Collection entries
-=-=-

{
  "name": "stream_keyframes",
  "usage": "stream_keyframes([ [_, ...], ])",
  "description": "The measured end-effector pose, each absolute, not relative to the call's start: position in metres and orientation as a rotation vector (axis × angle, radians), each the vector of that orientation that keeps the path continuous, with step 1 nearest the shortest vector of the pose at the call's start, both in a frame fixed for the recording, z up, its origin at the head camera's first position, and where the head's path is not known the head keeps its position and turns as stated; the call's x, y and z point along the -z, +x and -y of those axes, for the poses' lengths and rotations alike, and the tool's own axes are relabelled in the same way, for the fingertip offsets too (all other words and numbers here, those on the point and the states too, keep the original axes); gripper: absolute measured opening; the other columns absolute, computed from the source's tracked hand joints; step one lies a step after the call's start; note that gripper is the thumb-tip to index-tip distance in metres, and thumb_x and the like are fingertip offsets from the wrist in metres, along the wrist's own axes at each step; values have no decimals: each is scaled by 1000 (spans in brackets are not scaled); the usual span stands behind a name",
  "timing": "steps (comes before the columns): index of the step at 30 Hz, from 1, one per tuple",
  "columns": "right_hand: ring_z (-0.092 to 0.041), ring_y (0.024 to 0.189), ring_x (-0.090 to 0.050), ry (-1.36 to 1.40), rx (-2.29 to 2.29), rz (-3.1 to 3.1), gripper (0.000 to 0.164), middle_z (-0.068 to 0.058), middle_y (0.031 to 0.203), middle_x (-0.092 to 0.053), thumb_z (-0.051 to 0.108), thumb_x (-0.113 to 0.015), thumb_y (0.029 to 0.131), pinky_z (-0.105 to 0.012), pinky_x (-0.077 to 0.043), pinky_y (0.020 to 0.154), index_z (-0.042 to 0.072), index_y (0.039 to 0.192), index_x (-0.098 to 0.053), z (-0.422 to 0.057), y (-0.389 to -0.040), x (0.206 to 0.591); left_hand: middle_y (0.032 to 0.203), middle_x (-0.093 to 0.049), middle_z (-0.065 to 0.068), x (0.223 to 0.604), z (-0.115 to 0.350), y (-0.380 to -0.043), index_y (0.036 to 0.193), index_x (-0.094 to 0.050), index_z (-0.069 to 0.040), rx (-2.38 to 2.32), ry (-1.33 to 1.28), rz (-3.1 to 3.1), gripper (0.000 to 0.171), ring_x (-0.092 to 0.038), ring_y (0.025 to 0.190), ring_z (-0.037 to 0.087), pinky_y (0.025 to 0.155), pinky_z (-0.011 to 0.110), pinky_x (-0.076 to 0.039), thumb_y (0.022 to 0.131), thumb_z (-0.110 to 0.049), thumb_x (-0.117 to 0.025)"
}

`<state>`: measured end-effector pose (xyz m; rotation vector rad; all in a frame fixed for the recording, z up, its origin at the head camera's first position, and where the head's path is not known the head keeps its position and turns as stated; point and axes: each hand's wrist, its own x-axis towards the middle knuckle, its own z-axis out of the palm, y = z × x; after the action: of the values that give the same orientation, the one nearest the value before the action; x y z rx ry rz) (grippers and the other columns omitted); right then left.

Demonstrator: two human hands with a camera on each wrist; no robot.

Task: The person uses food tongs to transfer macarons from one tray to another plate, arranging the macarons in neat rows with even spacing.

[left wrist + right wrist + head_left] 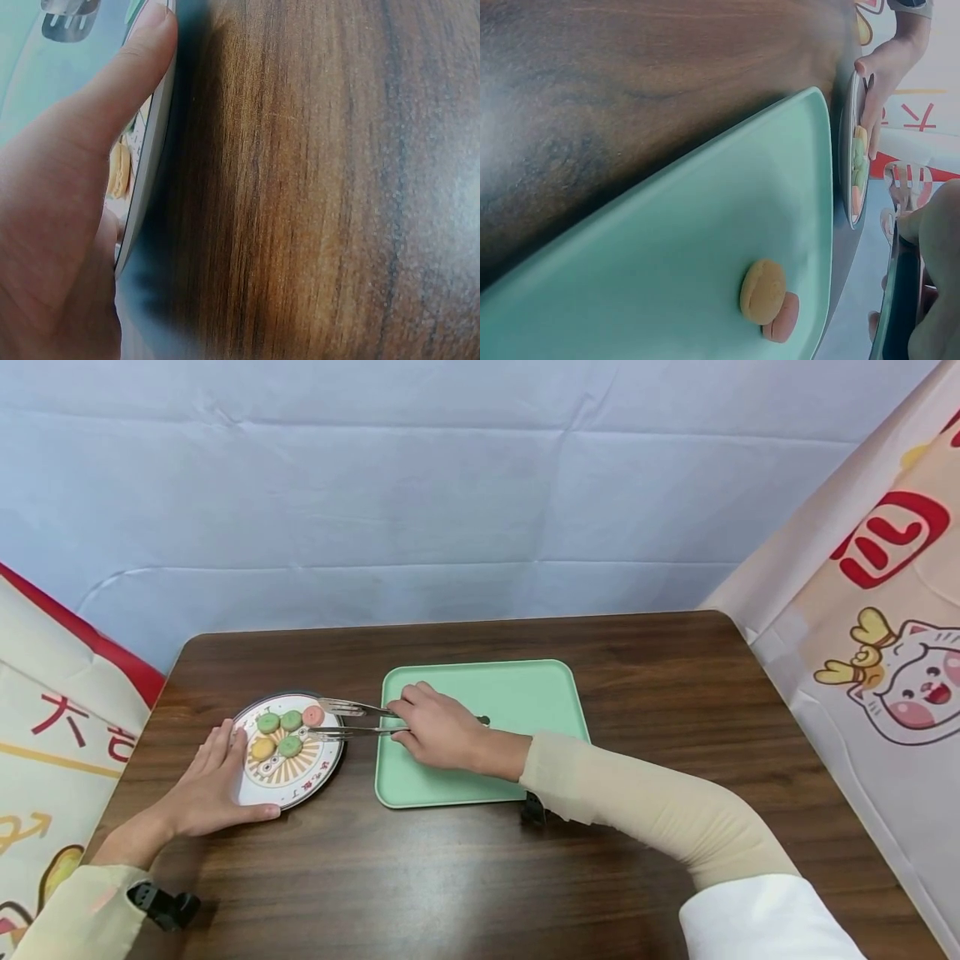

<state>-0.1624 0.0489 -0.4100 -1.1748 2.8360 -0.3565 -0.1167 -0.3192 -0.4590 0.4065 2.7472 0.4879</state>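
Observation:
My left hand point(213, 781) holds a round patterned plate point(258, 789) by its rim, thumb at the near edge and fingers along the left side. On the plate lie three green macarons point(289, 746), a yellow macaron point(262, 748) and a pink macaron point(312, 716). Metal food tongs point(360, 732) are gripped in my right hand point(442, 731), above a green tray point(480, 789). Their slotted ends stand apart over the plate's right side, near the pink macaron. In the right wrist view, a yellow macaron point(763, 291) and a pink macaron point(782, 319) touch each other on the tray.
A brown wooden table point(450, 877) carries plate and tray, with a gap between them. Behind it hangs a pale cloth point(420, 510). Printed sheets with red characters and cartoons point(900, 685) stand at both sides.

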Motion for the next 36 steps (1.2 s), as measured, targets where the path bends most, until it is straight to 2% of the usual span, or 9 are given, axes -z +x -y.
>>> stream_keyframes([
  [28,-19,99,-50,-1177,447,-2835,39,-5,111,-59,26,-61,104,-28,-48,80,4,135,-62,-81,-158,416,163,17,34,462,322,-115,156,4,14,-483,400,-2754,137,14,151,50,121,63,3,78,-65,-77],
  [36,-20,98,-51,-1180,505,-2835,35,-4,106,-58,23,-61,103,-28,-49,79,4,132,-63,-92,-156,418,163,17,33,462,321,-116,156,4,13,-486,398,-2754,138,15,150,50,120,64,2,77,-66,-77],
])
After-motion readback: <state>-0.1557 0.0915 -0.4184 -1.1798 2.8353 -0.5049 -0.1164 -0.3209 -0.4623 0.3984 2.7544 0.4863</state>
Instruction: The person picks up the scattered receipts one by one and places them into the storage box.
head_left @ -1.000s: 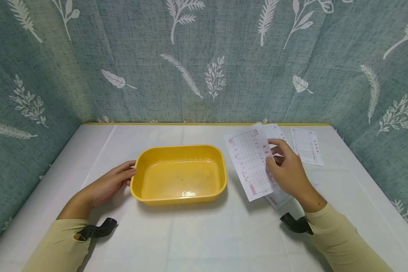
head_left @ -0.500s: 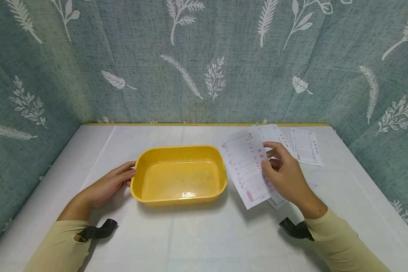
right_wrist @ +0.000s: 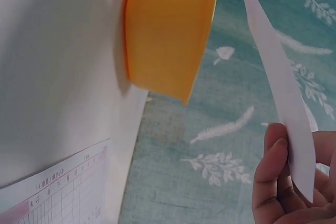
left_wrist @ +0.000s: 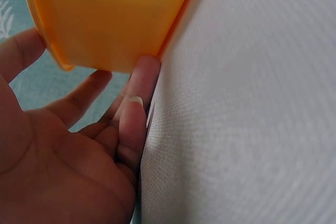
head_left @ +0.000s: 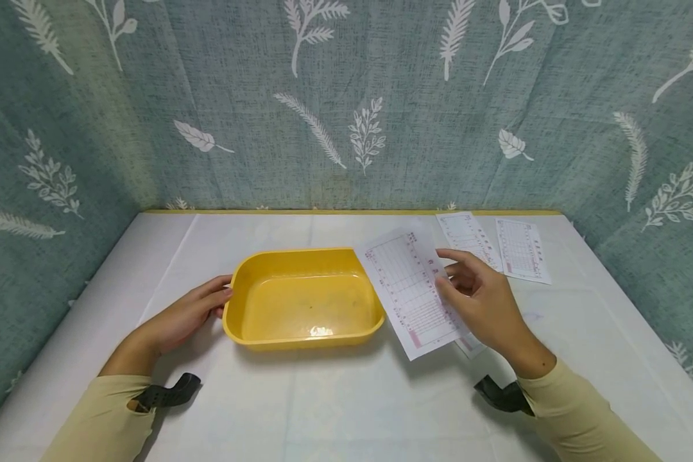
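Note:
My left hand [head_left: 192,311] touches the left end of a yellow plastic tub [head_left: 303,308]. In the left wrist view, the fingertips [left_wrist: 146,72] rest against the tub's outer wall [left_wrist: 115,19] and rim, with no curl around it. Thumb and fingers of my right hand [head_left: 482,301] pinch a printed paper form [head_left: 410,289] by its right edge. The sheet is tilted above the table, its upper left corner overlapping the tub's right rim from the head camera's angle. From the right wrist, the held sheet [right_wrist: 283,93] appears nearly edge-on.
Two more printed forms lie at the back right: a left sheet [head_left: 468,234] and a right sheet [head_left: 522,250]. Another form [head_left: 470,345] lies partly hidden under the right hand. A white cloth covers the table [head_left: 323,410]. Leaf-patterned fabric [head_left: 335,96] hangs around the back and sides.
My right hand has carried the pinched form leftward and slightly nearer, so it now overlaps the tub's right rim in view. The left hand and tub have stayed put.

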A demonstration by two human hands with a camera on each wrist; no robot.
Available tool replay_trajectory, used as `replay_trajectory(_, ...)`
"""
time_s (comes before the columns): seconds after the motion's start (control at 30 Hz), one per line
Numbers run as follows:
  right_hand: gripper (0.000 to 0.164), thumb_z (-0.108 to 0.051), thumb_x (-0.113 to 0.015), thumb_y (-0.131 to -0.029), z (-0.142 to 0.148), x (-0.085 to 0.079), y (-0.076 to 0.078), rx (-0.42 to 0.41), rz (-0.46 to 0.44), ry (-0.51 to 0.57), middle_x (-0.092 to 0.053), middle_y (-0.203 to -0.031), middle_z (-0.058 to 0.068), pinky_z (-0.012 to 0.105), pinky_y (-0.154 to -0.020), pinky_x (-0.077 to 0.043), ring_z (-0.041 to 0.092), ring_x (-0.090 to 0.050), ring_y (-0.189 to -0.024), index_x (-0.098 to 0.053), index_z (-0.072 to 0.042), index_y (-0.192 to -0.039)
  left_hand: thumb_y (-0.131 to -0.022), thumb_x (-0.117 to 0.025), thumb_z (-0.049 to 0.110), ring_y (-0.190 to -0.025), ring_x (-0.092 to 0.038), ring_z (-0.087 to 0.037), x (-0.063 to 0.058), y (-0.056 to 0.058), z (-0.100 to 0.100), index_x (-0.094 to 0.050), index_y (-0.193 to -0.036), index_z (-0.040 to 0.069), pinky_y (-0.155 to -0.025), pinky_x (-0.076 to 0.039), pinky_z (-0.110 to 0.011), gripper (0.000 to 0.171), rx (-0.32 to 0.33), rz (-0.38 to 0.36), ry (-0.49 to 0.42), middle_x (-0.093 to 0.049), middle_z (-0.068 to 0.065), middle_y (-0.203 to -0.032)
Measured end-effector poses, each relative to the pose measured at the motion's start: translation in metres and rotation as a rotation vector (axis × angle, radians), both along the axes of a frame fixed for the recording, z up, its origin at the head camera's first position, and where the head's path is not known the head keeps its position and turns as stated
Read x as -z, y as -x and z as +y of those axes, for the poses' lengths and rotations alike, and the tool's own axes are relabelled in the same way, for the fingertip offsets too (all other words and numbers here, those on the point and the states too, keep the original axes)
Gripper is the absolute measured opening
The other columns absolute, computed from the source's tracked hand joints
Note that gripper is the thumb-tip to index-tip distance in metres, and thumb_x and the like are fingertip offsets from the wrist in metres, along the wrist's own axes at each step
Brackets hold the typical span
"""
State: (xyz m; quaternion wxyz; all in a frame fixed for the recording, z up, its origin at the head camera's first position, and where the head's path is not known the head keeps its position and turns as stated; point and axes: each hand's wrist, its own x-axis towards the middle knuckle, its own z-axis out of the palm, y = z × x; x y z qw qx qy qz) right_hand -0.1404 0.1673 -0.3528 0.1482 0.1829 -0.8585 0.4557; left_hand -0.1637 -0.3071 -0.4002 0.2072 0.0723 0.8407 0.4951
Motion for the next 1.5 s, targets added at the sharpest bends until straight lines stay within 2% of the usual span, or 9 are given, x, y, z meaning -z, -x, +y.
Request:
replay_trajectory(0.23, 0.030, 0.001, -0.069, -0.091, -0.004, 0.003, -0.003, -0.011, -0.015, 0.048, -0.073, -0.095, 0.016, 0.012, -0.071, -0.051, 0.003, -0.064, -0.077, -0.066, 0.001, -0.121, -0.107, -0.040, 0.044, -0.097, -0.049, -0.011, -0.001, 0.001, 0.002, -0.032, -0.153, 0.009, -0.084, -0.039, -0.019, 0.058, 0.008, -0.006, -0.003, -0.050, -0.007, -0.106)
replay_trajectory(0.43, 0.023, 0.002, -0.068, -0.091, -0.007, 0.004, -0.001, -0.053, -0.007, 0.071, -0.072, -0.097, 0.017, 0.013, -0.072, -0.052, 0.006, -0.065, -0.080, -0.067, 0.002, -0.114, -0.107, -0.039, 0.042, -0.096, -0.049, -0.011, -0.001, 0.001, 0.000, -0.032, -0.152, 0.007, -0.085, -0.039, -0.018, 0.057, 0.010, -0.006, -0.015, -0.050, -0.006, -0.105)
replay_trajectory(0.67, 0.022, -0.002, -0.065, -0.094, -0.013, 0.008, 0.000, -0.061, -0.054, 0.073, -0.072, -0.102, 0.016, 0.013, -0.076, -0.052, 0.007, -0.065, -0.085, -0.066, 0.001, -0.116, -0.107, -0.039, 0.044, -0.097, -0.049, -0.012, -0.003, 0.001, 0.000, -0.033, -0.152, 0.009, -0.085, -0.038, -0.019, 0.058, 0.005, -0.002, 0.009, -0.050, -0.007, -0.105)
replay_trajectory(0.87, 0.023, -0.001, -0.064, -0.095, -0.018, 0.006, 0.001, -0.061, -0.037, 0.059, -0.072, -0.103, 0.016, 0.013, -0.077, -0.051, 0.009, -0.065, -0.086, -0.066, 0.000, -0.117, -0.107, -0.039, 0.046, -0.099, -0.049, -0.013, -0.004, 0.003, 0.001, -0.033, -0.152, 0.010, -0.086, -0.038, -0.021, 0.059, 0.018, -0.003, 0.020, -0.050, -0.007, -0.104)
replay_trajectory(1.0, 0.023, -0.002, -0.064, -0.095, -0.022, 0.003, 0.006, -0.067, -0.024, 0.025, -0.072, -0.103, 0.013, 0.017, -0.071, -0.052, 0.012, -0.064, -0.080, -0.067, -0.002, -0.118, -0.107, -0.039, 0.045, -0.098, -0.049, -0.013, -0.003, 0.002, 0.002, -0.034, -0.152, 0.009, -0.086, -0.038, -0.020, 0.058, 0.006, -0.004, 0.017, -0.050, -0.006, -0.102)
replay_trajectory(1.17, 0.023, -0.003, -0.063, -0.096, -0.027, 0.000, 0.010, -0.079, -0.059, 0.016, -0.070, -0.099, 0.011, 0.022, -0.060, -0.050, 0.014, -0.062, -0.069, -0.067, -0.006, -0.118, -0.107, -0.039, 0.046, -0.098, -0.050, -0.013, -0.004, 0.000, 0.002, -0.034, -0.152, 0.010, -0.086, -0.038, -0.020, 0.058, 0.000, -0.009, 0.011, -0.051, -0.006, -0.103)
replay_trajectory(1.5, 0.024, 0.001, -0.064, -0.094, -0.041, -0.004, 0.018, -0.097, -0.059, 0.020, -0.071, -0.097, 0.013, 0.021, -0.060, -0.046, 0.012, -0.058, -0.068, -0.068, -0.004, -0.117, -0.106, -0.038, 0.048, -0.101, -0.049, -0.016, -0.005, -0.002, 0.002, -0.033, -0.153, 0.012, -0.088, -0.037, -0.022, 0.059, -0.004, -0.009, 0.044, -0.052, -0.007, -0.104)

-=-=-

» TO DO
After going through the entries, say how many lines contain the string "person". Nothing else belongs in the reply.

» ANSWER TO THIS PROBLEM
2